Die britische Seite bestätigte erneut, dass Russland, unter Verweis auf die Verfassung, eine Auslieferung Lugowois offiziell ablehnt. Die Verfassung der Russischen Föderation verbietet die eine Übergabe eigener Staatsbürger an fremde Staaten.
Der russische Unternehmer Lugowoj betrachtet sich als unschuldig und sieht sich als Opfer einer Verschwörung. Er selbst sei durch das giftige Pollonium geschädigt worden mit dem Litwinenko “beseitigt” worden sei. Er sei also ebenfalls Opfer, nicht Täter.
Großbritanniens Generalstaatsanwaltschaft wies das russische Angebot, Lugowoj bei Vorlage ausreichender Beweise in Russland vor Gericht zu stellen, zurück. Einzig London sei der angemessene Ort für die Verhandlung des Falles.
Das britische Außenministerium bezeichnete die russische Antwort als „inakzeptabel“. Man will nun über eine „entschiedene Reaktion“ nachdenken.
In Russland wurde diese Reaktion wiederum als überzogen betrachtet. Das Gebahren des britischen Außenministeriums habe einen deutlichen antirussischen Unterton, so offizielle russische Kreise. London sei einfach nur beleidigt und reagiere nun in vertrauten und vorhersagbaren Verhaltensmustern.

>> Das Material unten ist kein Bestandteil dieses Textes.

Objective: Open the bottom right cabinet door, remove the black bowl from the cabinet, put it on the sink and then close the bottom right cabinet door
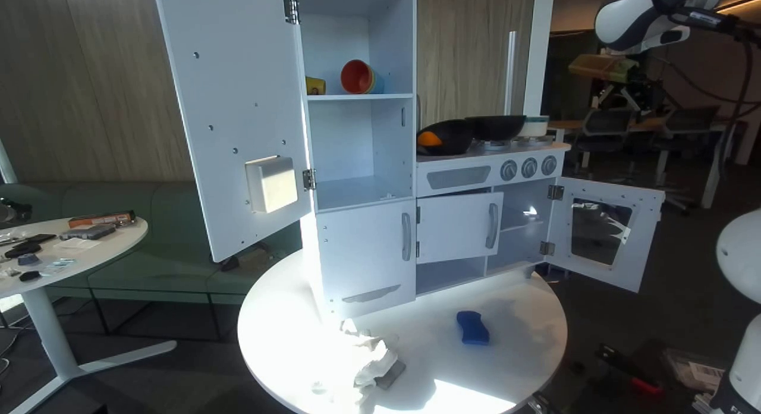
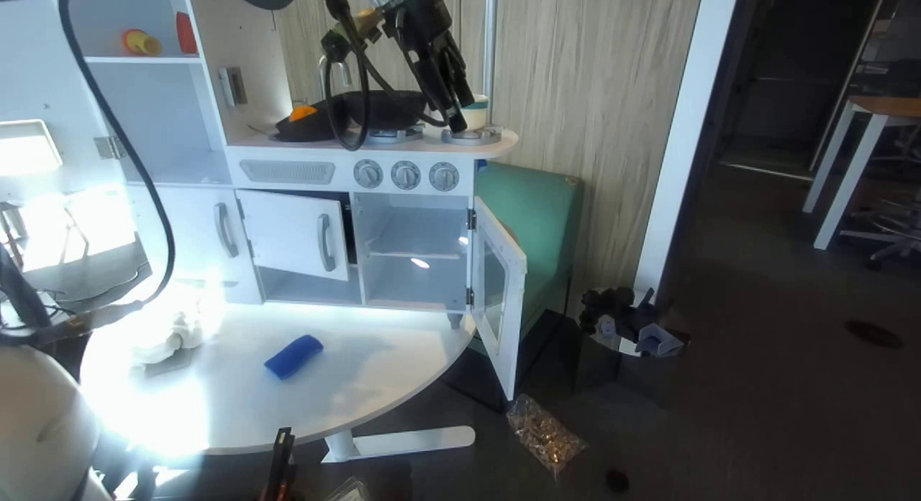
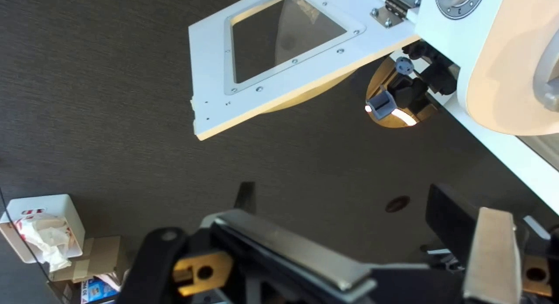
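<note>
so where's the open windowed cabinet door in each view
In an exterior view: windowed door, well right of centre, just below mid-height.
In an exterior view: windowed door, just right of centre, more edge-on.
In the wrist view: windowed door, top middle, cut by the upper edge.
Shared landmark: upper hinge, at the door's upper left in both exterior views, right end in the wrist view.

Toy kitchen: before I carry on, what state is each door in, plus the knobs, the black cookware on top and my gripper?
Bottom right door: wide open
Bottom middle door: ajar
Bottom left door: shut
Upper left door: wide open
Knobs: settings too small to read
Black vessel with the orange item in it: tilted
Second black vessel: upright
Gripper: open, holding nothing that shows
</note>
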Motion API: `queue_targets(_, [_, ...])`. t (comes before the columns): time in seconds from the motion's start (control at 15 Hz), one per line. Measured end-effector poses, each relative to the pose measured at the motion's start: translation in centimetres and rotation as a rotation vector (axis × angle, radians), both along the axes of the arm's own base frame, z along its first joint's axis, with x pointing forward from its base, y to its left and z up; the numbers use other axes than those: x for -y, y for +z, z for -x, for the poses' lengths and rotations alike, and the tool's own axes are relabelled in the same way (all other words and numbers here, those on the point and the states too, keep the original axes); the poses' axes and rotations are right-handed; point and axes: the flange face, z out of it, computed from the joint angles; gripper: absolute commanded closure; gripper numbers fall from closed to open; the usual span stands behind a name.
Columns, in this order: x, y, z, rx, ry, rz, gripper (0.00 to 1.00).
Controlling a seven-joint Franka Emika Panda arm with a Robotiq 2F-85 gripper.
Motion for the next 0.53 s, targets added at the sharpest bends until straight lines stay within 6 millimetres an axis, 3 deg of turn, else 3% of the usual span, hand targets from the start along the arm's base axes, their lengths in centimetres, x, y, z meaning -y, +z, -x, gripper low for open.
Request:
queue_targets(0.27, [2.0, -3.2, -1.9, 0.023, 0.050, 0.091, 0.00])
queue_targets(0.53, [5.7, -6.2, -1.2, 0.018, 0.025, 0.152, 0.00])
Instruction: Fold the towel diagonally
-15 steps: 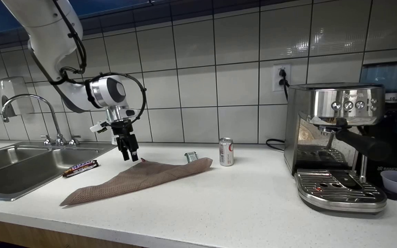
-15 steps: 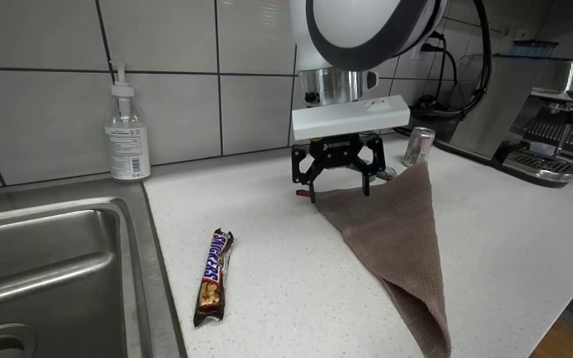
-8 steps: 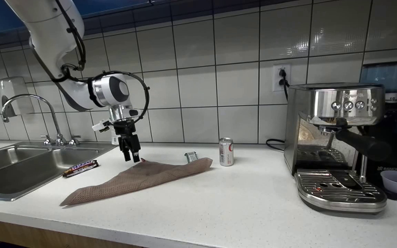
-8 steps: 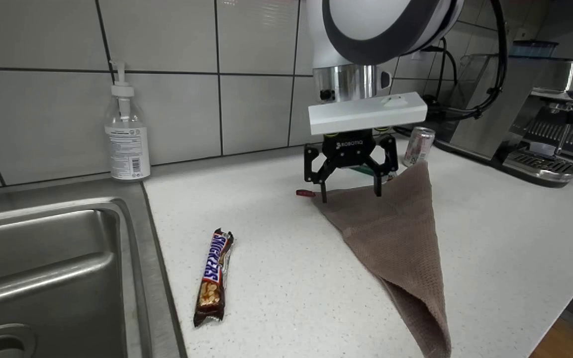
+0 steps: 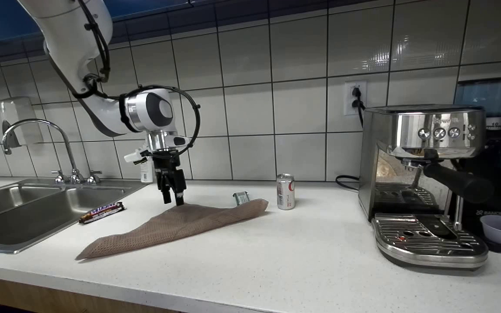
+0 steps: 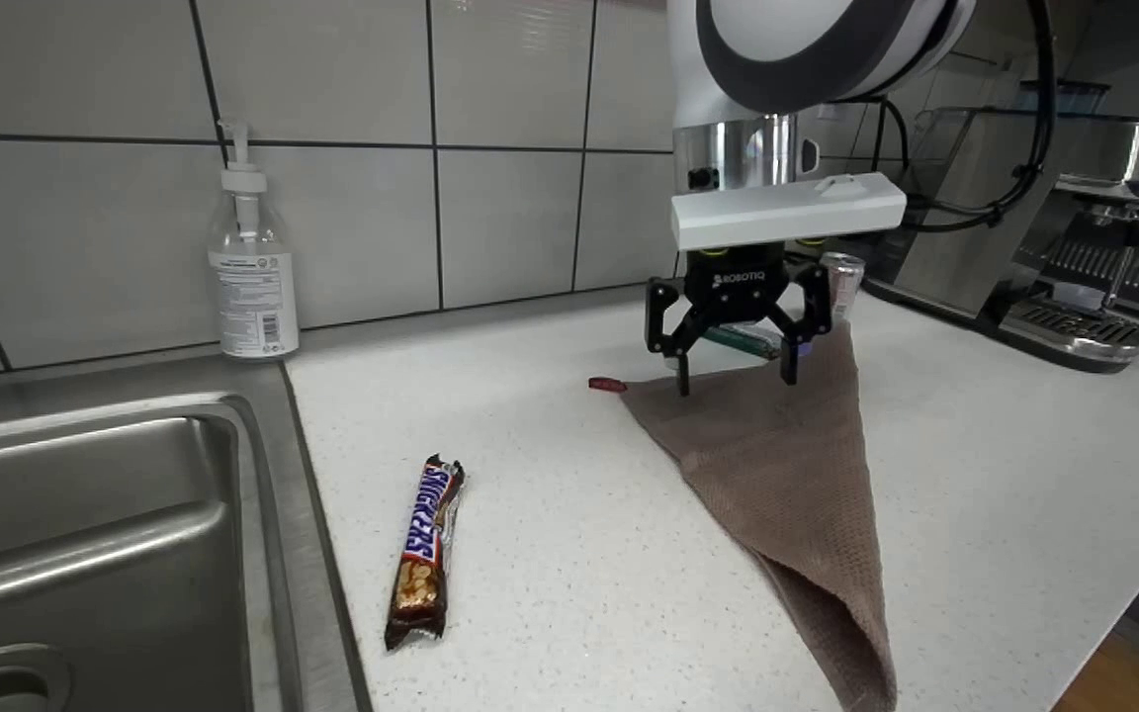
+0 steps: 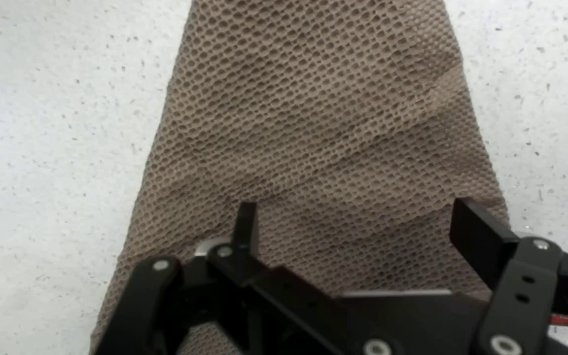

Die britische Reaktion ist irritierend. Zum Einen spult London kontinuierlich den selben Text ab, Russland solle Menschenrechte und rechtsstaatliche Prinzipien einhalten, zu Anderen reagiert London “verschnupft” wenn Moskau sich auf die durchaus demokratische Verfassung der Russischen Föderation beruft und deren Einhaltung fordert.